Do you need BGP routing?
BGP or 'Border Gateway Protocol' is the routing protocol used to exchange routing information across the Internet. BGP is an exterior routing protocol and as such is concerned with routing between networks rather than within them (this is the domain of the interior routing protocols such as RIP, OSPF, IS-IS).
If you have only a single connection to the Internet there is not a lot to be gained from using BGP because you already know where to send all traffic not destined to one of your networks, that is to your provider. Everyone should be conscious of keeping the Internet's routing table as small as possible. This can be best addressed by aggregating addresses using CIDR blocks (Classless InterDomain Routing= protocol which allows the assignment of Class C IP addresses in multiple contingious blocks). If you are only single-homed your telecom carrier may choose to aggregate your networks with the networks of other single-homed customers and thus announce a single CIDR block under their ASN (Abstract Syntax Notation= defines the syntax and format of communication between managed devices and management applications) in order to reduce the table size.

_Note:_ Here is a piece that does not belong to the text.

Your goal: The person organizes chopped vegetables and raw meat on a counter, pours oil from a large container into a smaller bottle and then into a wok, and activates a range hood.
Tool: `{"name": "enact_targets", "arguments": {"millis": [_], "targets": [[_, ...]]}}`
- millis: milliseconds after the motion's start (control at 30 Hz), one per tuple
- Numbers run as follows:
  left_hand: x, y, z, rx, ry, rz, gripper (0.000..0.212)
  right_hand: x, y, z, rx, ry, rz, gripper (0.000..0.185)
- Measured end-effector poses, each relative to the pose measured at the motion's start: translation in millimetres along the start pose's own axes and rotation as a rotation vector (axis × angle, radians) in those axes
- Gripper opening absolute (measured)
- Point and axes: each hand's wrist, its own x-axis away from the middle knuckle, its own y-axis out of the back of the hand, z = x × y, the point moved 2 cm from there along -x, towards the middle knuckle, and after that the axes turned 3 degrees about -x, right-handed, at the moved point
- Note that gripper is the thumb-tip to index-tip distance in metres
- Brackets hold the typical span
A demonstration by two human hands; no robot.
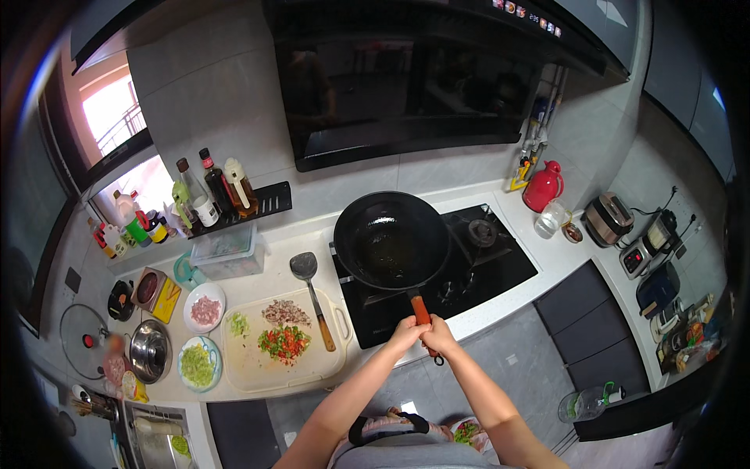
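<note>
Both hands grip the reddish wooden handle [419, 309] of a black wok [389, 240]. My left hand [408, 332] wraps it from the left, and my right hand [438, 336] from the right; their fingers meet around it. The wok sits over the left burner of the black gas cooktop [504, 261], with a little shiny liquid, apparently oil, at its bottom. Left of the cooktop, a spatula [313, 293] with a wooden handle lies partly on the cream cutting board [275, 375]. On that board are chopped red and green peppers [284, 344], minced brownish bits [286, 313] and chopped pale greens [239, 324].
A plate of diced pink meat [205, 309], a bowl of chopped greens [198, 364] and a steel bowl [150, 352] stand left of the board. Bottles [217, 182] line a black rack [275, 199]. The range hood [404, 94] overhangs behind the wok. A red jug [543, 186] stands back right.
</note>
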Motion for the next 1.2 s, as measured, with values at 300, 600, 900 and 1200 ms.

If you are going to "Multi-home" which means having multiple connections to the Internet, you should use BGP for control. When you decided to multi-home it was for a reason, maybe extra capacity, redundancy, or tariffing, so in order to actually perform any of these functions you need to control how your networks are announced to your providers. If you don't exchange routes with them but rely on them announcing your routes you could find your traffic flowing down an expensive low capacity link with the other cheaper, higher capacity links mostly idle! Using BGP also means configuring it on your router and announcing routing information with it. Static routing is typically not removed for networks until they are seen reliably announced via BGP.
BGP is the only protocol that is designed to deal with a network of the Internet's size, and the only protocol that can deal well with having multiple connections to unrelated routing domains. It has proven to be an inter-Autonomous System which is scalable, stable and provides the mechanisms needed to support complex routing policies. When people talk about "BGP" today, they implicitly mean BGP4. There is no need to specify the -4 version number because no one uses earlier versions, and very few vendors even still support them.